Out of the box
I finally managed to watch Ridley Scott’s Prometheus. Since it’s been touted as one of the year’s must-sees, it’s a mystery why I waited so long. Or maybe not. Although Scott has been careful to move away from the initial Alien prequel idea, somehow...
I finally managed to watch Ridley Scott’s Prometheus. Since it’s been touted as one of the year’s must-sees, it’s a mystery why I waited so long. Or maybe not. Although Scott has been careful to move away from the initial Alien prequel idea, somehow the label stuck. And I must confess to being very wary of prequels, sequels and other unequals.
Nowadays, all we get are super-slick effects, but no real psychological challenge- Ramona Depares
I needn’t have worried. The movie is a masterpiece of tension, existential questions, gore and ‘eek’ moments. It doesn’t suffer from prequelitis, though you do at times catch yourself referencing the Alien series.
1980s cinematic cheese
This set me thinking about what I consider to be one of the masterpieces of cinematographic horror; the first Alien. I still remember the hype when the sequel was released in the mid-1980s. No matter how I tried to cajole my parents into allowing me to see both movies, it was no-go. When I did manage to see them, I got the pants scared off me.
I must have a strong masochistic tendency because, no matter how unwise I know it is, I have managed to see most of the 1970s and 1980s horror classics. The special effects might have been cheesy, but the movies themselves never failed to deliver on the fright factor.
Can we really say the same of the more modern productions? By modern I mean anything that came after the mid-1990s. Heaven knows that there’s no shortage of ‘horror’ out there. And way more gore than anyone would have thought possible in the ketchup days of three decades past. Yet, somehow, the end result is nowhere near as effective as in the cult hits of yesteryear.
When I think of the likes of Saw, The Grudge, Cabin Fever, Jeepers Creepers, Hostel and the scores of other popcorn productions, I don’t get the semi-delicious shiver up my spine when I think of the first Alien, or Poltergeist or The Shining. 1970s and 1980s horror movies had the real scare factor. Nowadays, all we get are super-slick effects and tonnes of torture porn that makes us wince, but no real psychological challenge.
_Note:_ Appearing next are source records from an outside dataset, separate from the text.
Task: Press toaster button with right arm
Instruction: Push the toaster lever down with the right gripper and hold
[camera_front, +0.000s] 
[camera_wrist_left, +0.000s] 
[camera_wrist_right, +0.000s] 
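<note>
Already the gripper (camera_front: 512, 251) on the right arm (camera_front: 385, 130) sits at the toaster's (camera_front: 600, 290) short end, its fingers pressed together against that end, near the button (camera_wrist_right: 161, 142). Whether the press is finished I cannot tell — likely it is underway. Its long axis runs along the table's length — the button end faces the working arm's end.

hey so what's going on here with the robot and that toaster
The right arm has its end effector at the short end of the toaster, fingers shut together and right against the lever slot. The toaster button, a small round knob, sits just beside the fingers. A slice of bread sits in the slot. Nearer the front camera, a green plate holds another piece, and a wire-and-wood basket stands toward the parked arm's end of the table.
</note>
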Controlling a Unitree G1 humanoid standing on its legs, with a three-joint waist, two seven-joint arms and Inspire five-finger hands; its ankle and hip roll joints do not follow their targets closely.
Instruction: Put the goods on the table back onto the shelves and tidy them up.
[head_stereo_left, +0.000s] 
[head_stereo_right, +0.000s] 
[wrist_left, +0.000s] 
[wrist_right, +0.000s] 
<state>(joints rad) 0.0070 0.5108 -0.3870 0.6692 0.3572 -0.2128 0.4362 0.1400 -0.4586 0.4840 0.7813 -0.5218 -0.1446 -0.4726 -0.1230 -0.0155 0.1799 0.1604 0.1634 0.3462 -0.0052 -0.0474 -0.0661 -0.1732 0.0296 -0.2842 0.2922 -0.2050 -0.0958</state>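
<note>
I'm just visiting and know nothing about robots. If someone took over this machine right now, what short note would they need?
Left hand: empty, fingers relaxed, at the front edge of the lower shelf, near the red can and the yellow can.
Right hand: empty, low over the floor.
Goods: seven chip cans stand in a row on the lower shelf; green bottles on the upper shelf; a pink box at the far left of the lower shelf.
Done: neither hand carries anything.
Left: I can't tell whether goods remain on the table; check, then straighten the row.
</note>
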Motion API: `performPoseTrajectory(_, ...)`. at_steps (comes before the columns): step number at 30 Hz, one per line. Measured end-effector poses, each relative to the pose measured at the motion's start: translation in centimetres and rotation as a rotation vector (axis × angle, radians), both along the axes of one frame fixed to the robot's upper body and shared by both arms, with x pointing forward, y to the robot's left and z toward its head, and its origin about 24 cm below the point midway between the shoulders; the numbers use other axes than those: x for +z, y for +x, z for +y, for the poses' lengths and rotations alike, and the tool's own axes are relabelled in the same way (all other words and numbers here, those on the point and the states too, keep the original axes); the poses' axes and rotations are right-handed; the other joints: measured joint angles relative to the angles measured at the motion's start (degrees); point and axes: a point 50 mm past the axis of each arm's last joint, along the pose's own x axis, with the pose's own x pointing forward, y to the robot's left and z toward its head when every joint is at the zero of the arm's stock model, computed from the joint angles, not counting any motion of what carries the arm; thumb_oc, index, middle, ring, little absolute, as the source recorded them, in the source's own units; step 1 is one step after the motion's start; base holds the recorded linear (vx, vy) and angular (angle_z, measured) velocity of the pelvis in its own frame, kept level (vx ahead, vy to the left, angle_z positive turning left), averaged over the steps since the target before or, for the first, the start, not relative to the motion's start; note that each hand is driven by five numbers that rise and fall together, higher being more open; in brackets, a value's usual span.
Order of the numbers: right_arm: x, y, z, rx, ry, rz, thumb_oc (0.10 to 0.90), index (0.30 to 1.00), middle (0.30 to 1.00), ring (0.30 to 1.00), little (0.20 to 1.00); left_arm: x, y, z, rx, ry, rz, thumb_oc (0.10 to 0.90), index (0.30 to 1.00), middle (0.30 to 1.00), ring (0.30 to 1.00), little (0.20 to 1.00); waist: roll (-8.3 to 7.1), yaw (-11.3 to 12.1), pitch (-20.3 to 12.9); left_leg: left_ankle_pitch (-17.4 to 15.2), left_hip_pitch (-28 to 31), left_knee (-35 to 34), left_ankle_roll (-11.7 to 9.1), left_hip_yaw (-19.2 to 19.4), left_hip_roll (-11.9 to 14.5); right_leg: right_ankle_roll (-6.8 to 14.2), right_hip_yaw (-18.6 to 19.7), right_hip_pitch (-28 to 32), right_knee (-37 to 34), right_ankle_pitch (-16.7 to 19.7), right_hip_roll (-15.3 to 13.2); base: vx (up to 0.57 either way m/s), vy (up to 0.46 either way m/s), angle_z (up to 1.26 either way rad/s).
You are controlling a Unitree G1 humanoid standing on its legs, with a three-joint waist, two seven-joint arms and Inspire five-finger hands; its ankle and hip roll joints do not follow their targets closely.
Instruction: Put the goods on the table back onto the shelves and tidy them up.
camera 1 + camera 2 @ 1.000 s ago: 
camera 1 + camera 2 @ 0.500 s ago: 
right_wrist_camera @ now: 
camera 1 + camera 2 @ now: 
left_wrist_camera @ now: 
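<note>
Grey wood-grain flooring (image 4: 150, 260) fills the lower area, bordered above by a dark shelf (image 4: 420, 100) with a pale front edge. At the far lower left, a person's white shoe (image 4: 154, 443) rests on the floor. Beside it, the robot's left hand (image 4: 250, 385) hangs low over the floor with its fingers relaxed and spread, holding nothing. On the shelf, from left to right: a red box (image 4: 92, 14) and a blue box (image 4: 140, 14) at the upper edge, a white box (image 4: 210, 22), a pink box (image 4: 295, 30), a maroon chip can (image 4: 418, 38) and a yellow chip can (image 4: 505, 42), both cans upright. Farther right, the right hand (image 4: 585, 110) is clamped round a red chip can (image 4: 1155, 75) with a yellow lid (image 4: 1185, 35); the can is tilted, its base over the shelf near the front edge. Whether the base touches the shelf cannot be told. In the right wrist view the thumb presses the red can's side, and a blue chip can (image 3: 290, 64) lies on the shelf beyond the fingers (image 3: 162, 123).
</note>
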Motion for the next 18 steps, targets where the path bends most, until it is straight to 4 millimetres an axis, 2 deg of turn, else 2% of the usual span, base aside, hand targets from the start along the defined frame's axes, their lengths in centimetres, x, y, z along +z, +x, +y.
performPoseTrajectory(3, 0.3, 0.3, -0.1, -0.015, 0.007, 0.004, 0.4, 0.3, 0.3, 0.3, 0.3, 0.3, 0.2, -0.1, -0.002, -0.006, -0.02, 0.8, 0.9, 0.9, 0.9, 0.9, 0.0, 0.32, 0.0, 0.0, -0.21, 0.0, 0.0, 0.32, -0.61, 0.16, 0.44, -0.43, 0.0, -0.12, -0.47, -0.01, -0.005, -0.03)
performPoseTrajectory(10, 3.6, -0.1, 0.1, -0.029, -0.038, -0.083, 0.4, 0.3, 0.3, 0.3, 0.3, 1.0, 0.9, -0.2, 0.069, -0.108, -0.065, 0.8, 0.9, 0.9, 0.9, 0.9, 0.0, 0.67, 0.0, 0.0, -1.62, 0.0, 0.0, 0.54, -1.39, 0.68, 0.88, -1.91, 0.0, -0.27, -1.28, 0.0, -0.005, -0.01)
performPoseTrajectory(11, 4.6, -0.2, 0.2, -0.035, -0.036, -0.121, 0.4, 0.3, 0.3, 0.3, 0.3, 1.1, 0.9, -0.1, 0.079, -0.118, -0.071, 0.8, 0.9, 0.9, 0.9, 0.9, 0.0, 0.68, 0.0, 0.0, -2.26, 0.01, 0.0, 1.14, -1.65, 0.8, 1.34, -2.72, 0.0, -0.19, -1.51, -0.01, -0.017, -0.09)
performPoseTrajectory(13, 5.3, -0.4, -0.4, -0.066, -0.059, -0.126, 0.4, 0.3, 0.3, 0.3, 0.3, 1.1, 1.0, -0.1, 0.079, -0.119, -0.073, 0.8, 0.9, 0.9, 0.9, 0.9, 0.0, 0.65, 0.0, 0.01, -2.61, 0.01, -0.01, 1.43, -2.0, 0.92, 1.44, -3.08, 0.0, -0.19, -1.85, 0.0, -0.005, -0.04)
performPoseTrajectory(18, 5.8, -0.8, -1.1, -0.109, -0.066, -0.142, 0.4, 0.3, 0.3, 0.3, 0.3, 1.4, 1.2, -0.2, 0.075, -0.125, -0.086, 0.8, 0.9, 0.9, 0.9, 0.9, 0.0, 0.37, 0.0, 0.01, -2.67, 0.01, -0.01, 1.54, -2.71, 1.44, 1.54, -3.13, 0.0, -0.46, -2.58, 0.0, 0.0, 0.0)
Prometheus, I’m glad to say, is a return to old form. Catch it at the cinema or on DVD if you have not yet done so.
Sound bites
My radio saga continues. Last week I had a good gripe about elocution. This week the spotlight turns to our advertising, ahem, gurus. Seriously, is there some sort of conspiracy among certain radio stations to promote a ‘lowest common denominator’ humour and lifestyle?
Sometimes it seems like advertisers – and, by association the station managers who accept their campaigns – are actively encouraging slow-thinking/slob-like behaviour. Some stations are more guilty than others, and now I’ve become used to which channels I should zap to should I be in the mood for a quick snigger.
The humour invariably follows the same theme, featuring one protagonist who’s a sandwich short of a picnic, who somehow finds that all his troubles are solved by the product in question. To hear these paragons talk, you’d think we all spend our day trying to figure out how to clean dirty windows/choose furniture/figure out a quick dinner/all of the above.
I can forgive the sheer insipidity of these adverts; the biggest damage they cause is to make me roll my eyes while behind the wheel, but my driving skills can take it so that’s fine.
What I can’t forgive, on the other hand, are those adverts that actively promote unsavoury behaviour.
A particular campaign that’s being aired pretty frequently on at least two stations finds the ‘star’ of the vignette wondering out loud how her best friend manages to show up with a new outfit every weekend.
All this is uttered in that Maltese nasal whine that typically denotes irritation born of jealousy.
Seconds later, our intrepid star gleefully informs us that she has solved the mystery; her friend is shopping at a particularly inexpensive outlet. Any sane person would have discovered this through the simple expedient of asking.
But no – apparently it makes more sense to tell us casually that this uber-cheap place was identified by dint of shadowing the unsuspecting friend till she reached destination.
And before you accuse me of lacking a sense of humour, all this is said with no hint of irony whatsoever. We’re not supposed to be laughing at the protagonist’s questionable ways; we’re supposed to be admiring her ingeniousness.